### What is needed
Nothing beyond the line containing "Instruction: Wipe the" should be printed; print each line exactly from the first line of the listing below through it.
[Data excerpt Boundary: Start]
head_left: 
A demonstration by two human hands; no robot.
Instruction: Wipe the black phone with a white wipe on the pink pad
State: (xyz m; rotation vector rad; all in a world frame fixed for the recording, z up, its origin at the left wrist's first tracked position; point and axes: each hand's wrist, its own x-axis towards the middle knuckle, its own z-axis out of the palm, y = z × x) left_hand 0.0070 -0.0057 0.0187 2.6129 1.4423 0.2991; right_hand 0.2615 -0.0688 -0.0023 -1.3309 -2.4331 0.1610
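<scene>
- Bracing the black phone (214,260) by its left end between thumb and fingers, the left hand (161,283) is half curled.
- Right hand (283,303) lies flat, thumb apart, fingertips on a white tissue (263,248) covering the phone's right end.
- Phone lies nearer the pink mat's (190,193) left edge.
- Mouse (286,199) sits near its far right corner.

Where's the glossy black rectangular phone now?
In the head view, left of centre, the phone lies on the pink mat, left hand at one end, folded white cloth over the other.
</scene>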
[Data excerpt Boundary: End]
### Exercise solution
head_left: 
A demonstration by two human hands; no robot.
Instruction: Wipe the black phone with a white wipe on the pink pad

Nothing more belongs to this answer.